INSTRUCTIONS TO FOLLOW. Return only the lines from the one containing "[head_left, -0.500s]" to the end of the material, with each one exactly as it appears.

DATASET EXTRACT.
>>>>>

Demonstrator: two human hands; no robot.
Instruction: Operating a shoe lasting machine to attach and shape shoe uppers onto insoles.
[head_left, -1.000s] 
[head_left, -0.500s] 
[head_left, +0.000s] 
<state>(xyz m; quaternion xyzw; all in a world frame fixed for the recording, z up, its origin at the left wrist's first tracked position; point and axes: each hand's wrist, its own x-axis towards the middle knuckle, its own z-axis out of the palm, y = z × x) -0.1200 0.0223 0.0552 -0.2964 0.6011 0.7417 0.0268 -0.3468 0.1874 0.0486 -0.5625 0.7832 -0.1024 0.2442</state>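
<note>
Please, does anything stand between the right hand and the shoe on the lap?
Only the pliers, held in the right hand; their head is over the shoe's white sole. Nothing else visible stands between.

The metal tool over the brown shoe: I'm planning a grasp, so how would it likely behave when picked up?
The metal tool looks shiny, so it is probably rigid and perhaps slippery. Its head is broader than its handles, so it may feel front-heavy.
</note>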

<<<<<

EXERCISE OUTPUT.
[head_left, -0.500s] 
[head_left, +0.000s] 
<state>(xyz m; quaternion xyzw; all in a world frame fixed for the recording, z up, its origin at the left wrist's first tracked position; point and axes: each hand's wrist, its own x-axis towards the middle knuckle, its own z-axis out of the palm, y = z × x) -0.1200 0.0223 0.0552 -0.2964 0.6011 0.7417 0.0268 -0.3468 0.1874 0.0486 -0.5625 0.7832 -0.1024 0.2442</state>
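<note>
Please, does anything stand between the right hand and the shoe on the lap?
Only the pliers, held in the right hand; their head is over the shoe's white sole. Nothing else visible stands between.

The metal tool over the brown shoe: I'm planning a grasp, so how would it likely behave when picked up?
The metal tool looks shiny, so it is probably rigid and perhaps slippery. Its head is broader than its handles, so it may feel front-heavy.
</note>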

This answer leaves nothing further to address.